Try it
Which lines of the entries below run from the one holding "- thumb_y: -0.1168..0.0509" to the one holding "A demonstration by", inclusive? Set down exactly those lines and no others.

----- Material provided -----

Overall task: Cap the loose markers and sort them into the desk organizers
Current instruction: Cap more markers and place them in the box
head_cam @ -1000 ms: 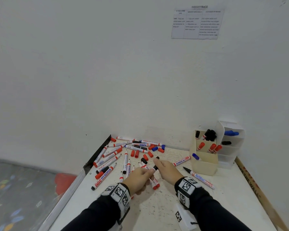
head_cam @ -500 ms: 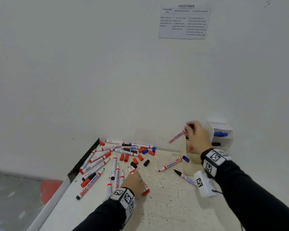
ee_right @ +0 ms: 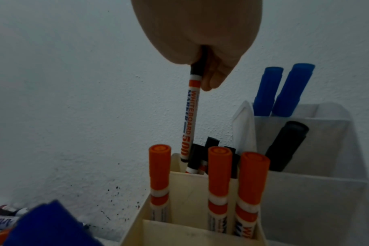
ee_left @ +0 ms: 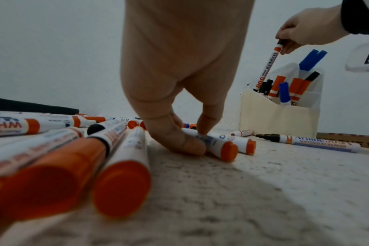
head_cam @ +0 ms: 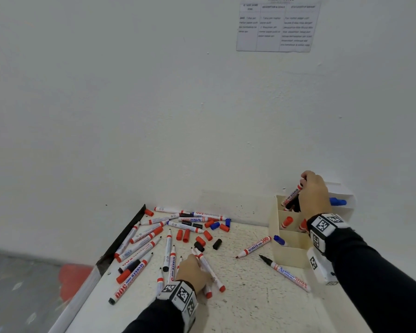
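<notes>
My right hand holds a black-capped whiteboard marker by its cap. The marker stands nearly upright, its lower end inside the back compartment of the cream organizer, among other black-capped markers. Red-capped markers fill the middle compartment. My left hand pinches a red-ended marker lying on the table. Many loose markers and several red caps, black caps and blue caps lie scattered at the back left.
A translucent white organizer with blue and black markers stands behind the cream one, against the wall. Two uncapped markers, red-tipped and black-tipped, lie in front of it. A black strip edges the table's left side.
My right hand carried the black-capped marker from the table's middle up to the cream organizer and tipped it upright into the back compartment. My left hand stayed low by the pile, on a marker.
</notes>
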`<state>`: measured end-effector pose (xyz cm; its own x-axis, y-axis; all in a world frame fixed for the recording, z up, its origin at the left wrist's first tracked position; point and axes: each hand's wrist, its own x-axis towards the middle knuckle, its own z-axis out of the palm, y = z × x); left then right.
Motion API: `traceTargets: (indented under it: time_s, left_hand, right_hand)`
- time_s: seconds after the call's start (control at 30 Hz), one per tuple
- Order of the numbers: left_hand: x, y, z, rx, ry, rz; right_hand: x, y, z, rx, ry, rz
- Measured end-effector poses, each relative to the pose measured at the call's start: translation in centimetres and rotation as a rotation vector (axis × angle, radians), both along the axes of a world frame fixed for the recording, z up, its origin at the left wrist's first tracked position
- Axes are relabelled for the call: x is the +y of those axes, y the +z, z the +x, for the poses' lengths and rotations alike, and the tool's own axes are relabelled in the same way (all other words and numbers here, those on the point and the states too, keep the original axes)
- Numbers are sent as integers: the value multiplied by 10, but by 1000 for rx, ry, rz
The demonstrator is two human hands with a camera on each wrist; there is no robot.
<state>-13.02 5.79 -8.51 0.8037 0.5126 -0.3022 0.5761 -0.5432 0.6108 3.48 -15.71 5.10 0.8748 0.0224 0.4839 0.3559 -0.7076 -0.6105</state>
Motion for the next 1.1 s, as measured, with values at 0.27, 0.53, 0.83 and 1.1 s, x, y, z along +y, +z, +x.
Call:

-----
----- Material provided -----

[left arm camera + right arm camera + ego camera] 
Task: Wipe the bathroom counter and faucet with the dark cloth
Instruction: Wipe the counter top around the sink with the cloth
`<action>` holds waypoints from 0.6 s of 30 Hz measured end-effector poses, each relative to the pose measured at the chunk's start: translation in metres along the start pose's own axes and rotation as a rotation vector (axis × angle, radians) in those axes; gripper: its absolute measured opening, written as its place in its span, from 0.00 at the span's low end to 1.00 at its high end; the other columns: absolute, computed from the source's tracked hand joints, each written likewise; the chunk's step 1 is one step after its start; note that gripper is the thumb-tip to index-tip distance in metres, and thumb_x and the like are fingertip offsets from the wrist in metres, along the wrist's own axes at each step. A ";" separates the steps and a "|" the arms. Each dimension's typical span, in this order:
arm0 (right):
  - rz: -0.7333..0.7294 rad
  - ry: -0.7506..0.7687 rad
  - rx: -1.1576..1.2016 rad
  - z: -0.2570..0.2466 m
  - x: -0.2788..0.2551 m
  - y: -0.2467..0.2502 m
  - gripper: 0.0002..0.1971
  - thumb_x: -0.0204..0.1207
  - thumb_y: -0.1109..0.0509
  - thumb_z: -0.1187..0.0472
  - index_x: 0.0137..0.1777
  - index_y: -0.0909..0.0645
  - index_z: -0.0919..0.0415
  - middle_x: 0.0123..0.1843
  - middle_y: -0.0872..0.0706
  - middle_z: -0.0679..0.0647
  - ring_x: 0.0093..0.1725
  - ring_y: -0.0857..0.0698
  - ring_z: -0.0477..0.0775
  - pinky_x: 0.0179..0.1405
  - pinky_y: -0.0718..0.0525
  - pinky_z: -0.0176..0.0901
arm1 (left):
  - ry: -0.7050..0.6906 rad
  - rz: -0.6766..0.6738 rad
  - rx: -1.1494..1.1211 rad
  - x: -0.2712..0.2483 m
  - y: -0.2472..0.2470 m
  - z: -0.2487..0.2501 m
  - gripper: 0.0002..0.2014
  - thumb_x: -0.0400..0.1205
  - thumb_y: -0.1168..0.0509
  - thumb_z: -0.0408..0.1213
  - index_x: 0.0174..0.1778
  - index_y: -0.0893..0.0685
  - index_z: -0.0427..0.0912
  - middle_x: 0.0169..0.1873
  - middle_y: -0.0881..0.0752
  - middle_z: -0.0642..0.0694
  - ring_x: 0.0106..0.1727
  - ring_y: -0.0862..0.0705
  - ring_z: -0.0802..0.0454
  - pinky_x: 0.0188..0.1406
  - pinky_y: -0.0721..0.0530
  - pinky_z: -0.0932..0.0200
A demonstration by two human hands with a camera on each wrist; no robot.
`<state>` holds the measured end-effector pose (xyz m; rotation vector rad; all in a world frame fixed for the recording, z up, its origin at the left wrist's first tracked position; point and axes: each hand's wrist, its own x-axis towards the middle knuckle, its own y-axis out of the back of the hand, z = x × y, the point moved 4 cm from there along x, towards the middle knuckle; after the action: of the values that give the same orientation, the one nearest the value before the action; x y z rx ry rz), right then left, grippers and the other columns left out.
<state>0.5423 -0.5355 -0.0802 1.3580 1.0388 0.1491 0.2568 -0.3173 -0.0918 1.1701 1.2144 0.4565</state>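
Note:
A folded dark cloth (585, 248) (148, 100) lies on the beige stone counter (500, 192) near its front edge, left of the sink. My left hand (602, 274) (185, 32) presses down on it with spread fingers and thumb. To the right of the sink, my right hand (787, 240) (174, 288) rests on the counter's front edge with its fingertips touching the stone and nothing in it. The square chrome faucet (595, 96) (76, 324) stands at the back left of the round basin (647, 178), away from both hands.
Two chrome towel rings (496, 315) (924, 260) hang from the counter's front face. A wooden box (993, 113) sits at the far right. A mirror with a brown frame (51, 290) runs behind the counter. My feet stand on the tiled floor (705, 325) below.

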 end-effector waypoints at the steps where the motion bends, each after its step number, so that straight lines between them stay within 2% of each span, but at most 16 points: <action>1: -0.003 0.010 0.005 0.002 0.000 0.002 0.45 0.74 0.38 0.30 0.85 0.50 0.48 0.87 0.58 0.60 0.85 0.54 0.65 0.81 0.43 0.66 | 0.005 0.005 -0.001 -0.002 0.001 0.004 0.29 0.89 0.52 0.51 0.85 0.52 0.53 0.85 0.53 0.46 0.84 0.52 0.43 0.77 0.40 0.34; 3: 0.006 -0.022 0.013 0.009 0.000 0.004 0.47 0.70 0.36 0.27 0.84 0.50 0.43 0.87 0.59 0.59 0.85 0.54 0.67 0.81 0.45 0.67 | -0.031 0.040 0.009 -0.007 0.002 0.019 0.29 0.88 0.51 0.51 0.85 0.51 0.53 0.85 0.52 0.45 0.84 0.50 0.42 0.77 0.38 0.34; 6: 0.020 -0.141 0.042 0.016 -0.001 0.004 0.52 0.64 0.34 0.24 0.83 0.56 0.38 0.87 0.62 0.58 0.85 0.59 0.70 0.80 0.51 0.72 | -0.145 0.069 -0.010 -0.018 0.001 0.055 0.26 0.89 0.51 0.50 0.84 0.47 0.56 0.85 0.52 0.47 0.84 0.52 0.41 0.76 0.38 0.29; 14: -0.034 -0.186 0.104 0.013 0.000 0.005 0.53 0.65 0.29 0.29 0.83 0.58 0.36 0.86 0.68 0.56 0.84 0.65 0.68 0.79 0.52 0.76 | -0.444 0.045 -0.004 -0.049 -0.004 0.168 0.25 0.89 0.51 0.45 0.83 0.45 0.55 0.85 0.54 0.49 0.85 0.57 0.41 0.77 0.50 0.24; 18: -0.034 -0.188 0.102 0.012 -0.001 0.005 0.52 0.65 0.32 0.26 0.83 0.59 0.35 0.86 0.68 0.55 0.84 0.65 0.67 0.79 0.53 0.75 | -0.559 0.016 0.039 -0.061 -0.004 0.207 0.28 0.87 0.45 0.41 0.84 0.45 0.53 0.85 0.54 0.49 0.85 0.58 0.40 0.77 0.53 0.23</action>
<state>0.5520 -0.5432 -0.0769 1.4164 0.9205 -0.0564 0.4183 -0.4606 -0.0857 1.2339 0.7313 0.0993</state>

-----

Result of this task
  - thumb_y: -0.1168..0.0509
  - thumb_z: -0.0408..0.1213
  - index_x: 0.0174..0.1778
  - index_y: -0.0893..0.0685
  - index_z: -0.0427..0.0912
  - middle_x: 0.0169..0.1873
  - middle_y: -0.0881..0.0752
  - middle_z: -0.0642..0.0694
  - ring_x: 0.0106..0.1727
  - ring_y: -0.0862..0.0705
  - ring_z: -0.0802..0.0454
  - pinky_x: 0.0188..0.1406
  - pinky_y: -0.0721..0.0530
  - pinky_z: -0.0932..0.0200
A demonstration by two human hands with a camera on each wrist; no robot.

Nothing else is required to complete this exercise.